Task item: How do the lines below between the ones holding "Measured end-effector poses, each" and "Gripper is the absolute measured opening", inclusive, read? Give them again exactly, with no other lines.

Raw data:

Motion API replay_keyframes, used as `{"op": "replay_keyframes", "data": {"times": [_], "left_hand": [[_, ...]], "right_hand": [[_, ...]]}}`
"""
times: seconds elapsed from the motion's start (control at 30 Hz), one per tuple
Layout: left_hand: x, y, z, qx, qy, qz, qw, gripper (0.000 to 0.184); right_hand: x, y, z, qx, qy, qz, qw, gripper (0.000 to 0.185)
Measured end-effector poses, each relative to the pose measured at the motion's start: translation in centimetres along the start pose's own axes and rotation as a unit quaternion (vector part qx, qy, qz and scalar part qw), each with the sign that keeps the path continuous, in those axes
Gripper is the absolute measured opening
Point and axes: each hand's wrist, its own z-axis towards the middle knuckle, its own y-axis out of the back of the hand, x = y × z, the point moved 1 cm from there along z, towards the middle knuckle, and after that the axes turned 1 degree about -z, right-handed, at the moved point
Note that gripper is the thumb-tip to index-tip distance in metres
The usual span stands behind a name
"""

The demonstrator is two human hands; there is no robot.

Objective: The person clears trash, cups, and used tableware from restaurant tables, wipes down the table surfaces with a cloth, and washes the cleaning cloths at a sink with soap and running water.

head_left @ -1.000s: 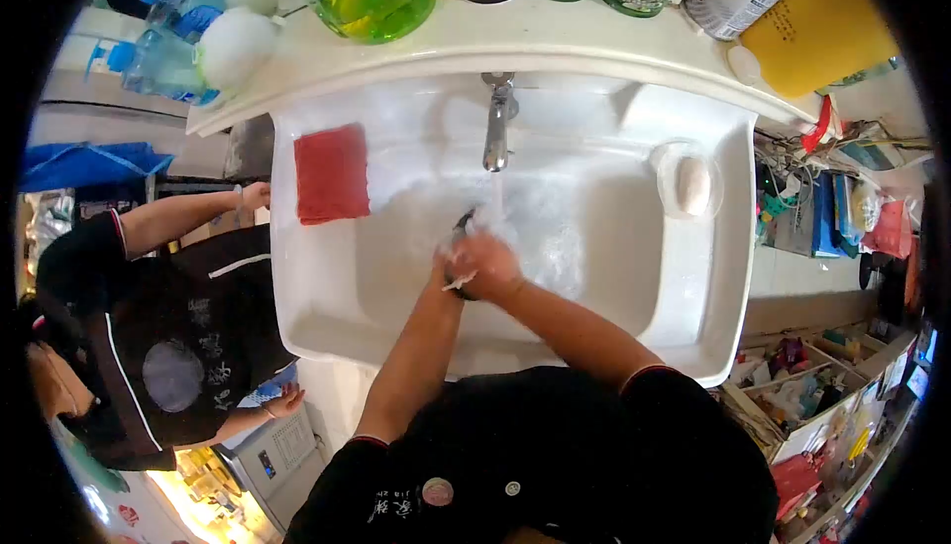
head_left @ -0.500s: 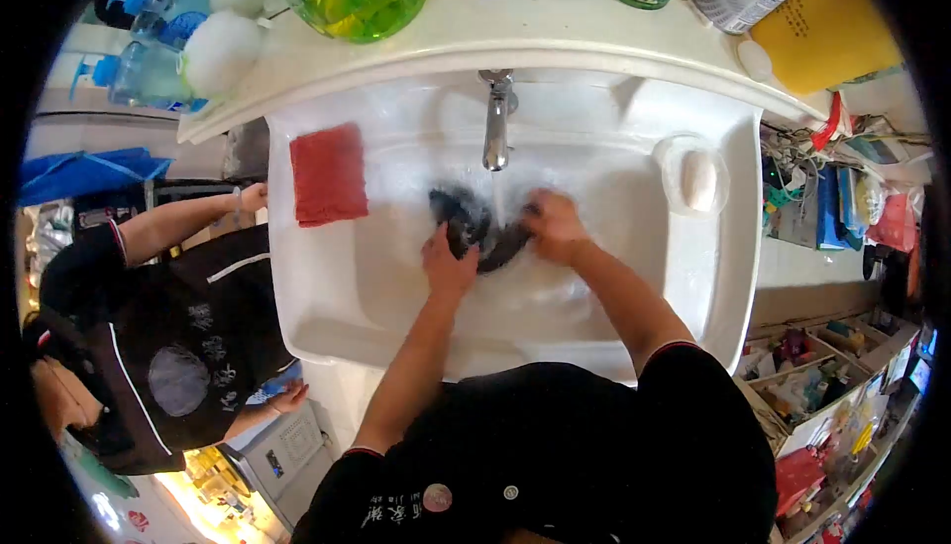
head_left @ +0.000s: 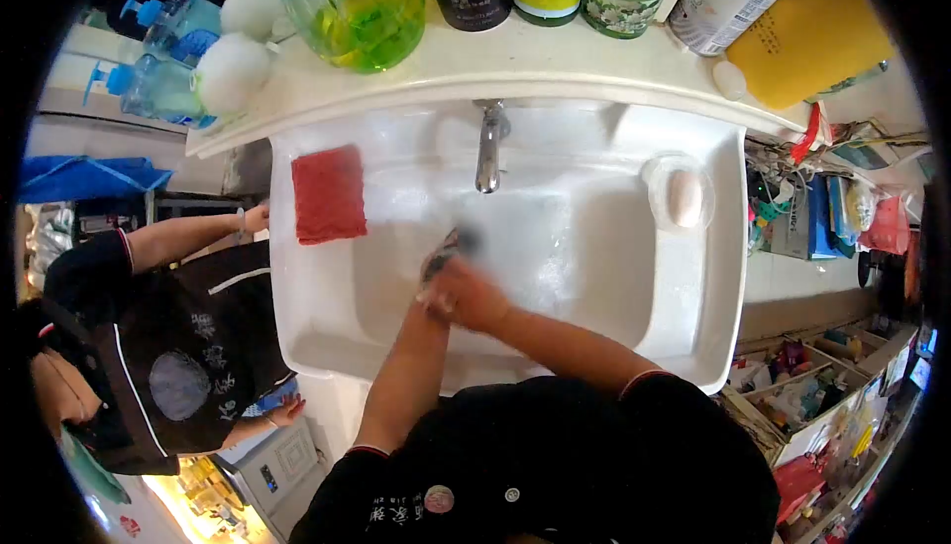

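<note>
Over the white sink (head_left: 604, 257), my left hand (head_left: 436, 304) and my right hand (head_left: 471, 296) are together, left of centre. A wet dark cloth (head_left: 438, 259) is bunched between them, its upper end blurred by motion. My right hand lies over the left and covers most of its fingers. Both hands are closed about the cloth. Above them is the metal faucet (head_left: 488, 153). A folded red cloth (head_left: 329, 195) lies on the sink's left ledge. On the right ledge, pale soap (head_left: 684, 197) sits in a clear dish.
A shelf (head_left: 555, 60) behind the sink holds a green liquid bottle (head_left: 362, 19), several other bottles and a yellow pouch (head_left: 812, 34). At the left stands another person (head_left: 183, 346) in a dark apron, one hand near the sink's edge. Boxes with odds and ends (head_left: 817, 385) are at right.
My hands were apart with the dark cloth stretched between them below the faucet; now they are together, lower left, with the cloth bunched. The water stream seen before no longer shows.
</note>
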Motion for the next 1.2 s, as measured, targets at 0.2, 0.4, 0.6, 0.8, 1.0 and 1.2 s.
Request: {"op": "replay_keyframes", "data": {"times": [0.2,0.4,0.6,0.8,1.0,1.2], "left_hand": [[-1.9,-9.3,-8.1,-0.088,-0.082,0.227,0.966,0.043],[-3.8,-8.4,-8.4,-0.172,-0.277,0.635,0.700,0.051],[-4.4,-7.0,-10.2,-0.153,-0.104,0.516,0.837,0.046],[-1.4,-8.6,-9.6,-0.162,0.112,0.232,0.952,0.044],[-1.5,-9.9,-6.2,0.055,0.148,-0.085,0.984,0.044],[-1.9,-10.5,-10.7,0.031,-0.183,0.110,0.977,0.045]], "right_hand": [[-11.2,6.8,0.4,0.016,-0.051,-0.303,0.951,0.028],[-11.1,2.4,-1.9,0.053,0.029,-0.318,0.946,0.054],[-4.8,9.9,1.1,0.172,-0.184,-0.224,0.942,0.046],[-10.7,4.4,-0.3,0.071,-0.034,-0.264,0.961,0.038],[-2.6,1.9,-1.1,-0.028,-0.122,0.114,0.985,0.036],[2.6,1.7,-1.0,0.040,0.014,0.015,0.999,0.042]]}}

Answer area:
Measured end-effector poses, each relative to the pose measured at the motion's start: translation in centimetres along the start pose's own axes and rotation as a unit quaternion (vector part qx, qy, qz and scalar part qw), each with the sign that keeps the path continuous, in those axes
Gripper is the absolute measured opening

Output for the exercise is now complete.